* _Work request_
An exact, complete copy of the entries below is required, minus any pictures.

[Records contained in a dataset]

.....

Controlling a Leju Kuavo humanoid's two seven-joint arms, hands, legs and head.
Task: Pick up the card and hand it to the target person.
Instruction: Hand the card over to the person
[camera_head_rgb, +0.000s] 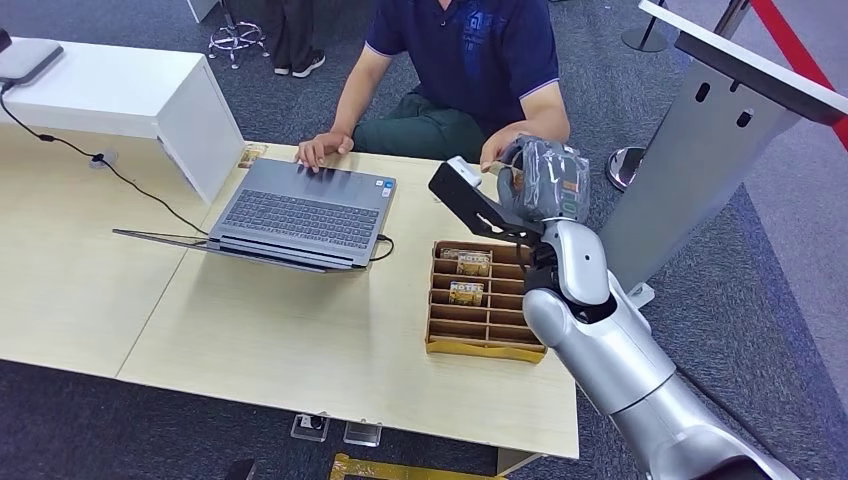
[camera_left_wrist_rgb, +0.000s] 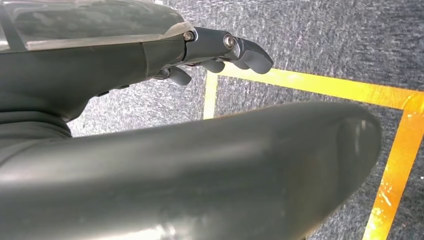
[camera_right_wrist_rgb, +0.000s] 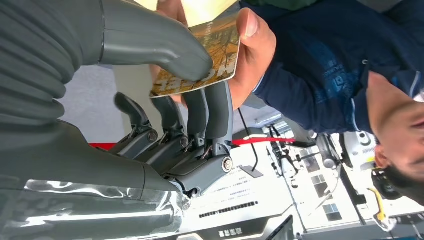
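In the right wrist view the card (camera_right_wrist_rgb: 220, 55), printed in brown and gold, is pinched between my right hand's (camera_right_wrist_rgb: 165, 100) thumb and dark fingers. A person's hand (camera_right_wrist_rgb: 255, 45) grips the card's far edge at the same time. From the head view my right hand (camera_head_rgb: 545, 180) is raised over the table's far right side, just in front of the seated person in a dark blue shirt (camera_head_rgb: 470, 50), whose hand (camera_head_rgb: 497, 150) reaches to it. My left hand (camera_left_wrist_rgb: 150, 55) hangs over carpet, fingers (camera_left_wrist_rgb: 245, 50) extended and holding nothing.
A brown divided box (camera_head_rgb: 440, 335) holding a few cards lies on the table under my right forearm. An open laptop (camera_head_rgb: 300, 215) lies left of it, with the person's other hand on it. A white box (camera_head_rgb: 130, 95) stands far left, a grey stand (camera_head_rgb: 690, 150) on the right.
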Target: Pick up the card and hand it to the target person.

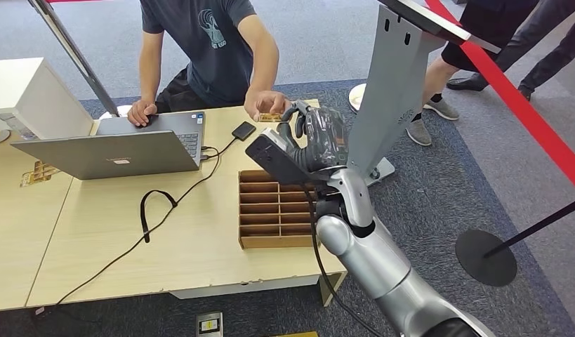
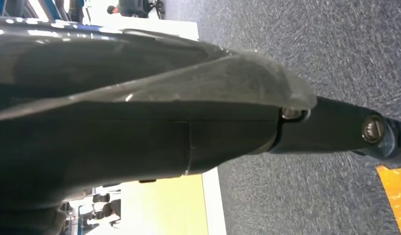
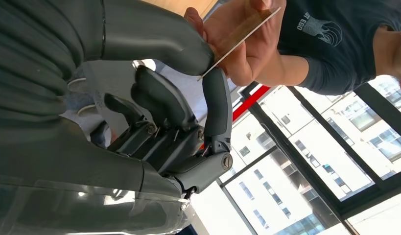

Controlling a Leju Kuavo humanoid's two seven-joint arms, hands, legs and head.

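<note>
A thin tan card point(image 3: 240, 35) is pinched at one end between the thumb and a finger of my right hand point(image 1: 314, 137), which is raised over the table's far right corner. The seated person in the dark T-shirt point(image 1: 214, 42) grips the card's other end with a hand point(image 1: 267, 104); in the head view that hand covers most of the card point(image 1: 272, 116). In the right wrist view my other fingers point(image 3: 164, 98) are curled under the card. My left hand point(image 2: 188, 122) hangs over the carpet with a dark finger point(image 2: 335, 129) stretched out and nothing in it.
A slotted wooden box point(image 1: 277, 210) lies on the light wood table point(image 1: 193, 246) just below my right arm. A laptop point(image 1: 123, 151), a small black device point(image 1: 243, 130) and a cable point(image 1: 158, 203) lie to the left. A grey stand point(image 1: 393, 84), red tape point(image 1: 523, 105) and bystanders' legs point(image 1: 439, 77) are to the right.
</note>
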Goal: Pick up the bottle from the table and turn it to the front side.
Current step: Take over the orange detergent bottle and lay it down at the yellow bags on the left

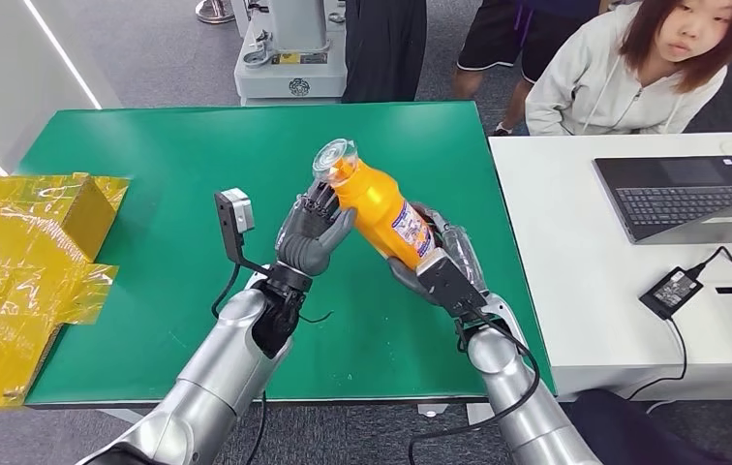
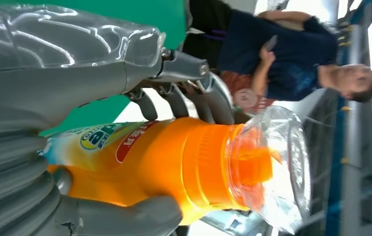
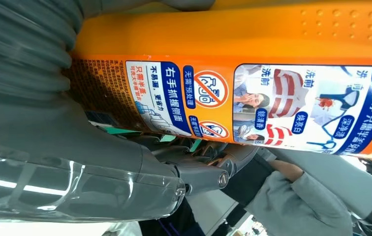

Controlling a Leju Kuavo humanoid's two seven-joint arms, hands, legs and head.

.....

* _Solution to the exercise_
Controlling a Leju Kuavo humanoid's two seven-joint arms, hands, legs and head.
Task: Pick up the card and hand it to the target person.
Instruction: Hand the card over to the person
[camera_head_rgb, +0.000s] 
[camera_left_wrist_rgb, +0.000s] 
[camera_right_wrist_rgb, +0.000s] 
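In the right wrist view the card (camera_right_wrist_rgb: 220, 55), printed in brown and gold, is pinched between my right hand's (camera_right_wrist_rgb: 165, 100) thumb and dark fingers. A person's hand (camera_right_wrist_rgb: 255, 45) grips the card's far edge at the same time. From the head view my right hand (camera_head_rgb: 545, 180) is raised over the table's far right side, just in front of the seated person in a dark blue shirt (camera_head_rgb: 470, 50), whose hand (camera_head_rgb: 497, 150) reaches to it. My left hand (camera_left_wrist_rgb: 150, 55) hangs over carpet, fingers (camera_left_wrist_rgb: 245, 50) extended and holding nothing.
A brown divided box (camera_head_rgb: 440, 335) holding a few cards lies on the table under my right forearm. An open laptop (camera_head_rgb: 300, 215) lies left of it, with the person's other hand on it. A white box (camera_head_rgb: 130, 95) stands far left, a grey stand (camera_head_rgb: 690, 150) on the right.
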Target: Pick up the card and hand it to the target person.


Controlling a Leju Kuavo humanoid's two seven-joint arms, hands, legs and head.

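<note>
A thin tan card point(image 3: 240, 35) is pinched at one end between the thumb and a finger of my right hand point(image 1: 314, 137), which is raised over the table's far right corner. The seated person in the dark T-shirt point(image 1: 214, 42) grips the card's other end with a hand point(image 1: 267, 104); in the head view that hand covers most of the card point(image 1: 272, 116). In the right wrist view my other fingers point(image 3: 164, 98) are curled under the card. My left hand point(image 2: 188, 122) hangs over the carpet with a dark finger point(image 2: 335, 129) stretched out and nothing in it.
A slotted wooden box point(image 1: 277, 210) lies on the light wood table point(image 1: 193, 246) just below my right arm. A laptop point(image 1: 123, 151), a small black device point(image 1: 243, 130) and a cable point(image 1: 158, 203) lie to the left. A grey stand point(image 1: 393, 84), red tape point(image 1: 523, 105) and bystanders' legs point(image 1: 439, 77) are to the right.
</note>
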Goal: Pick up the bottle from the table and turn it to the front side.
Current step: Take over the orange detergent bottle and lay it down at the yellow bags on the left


Controlling a Leju Kuavo humanoid's two seven-joint arms, hands, legs and head.

There is no more to add to the answer.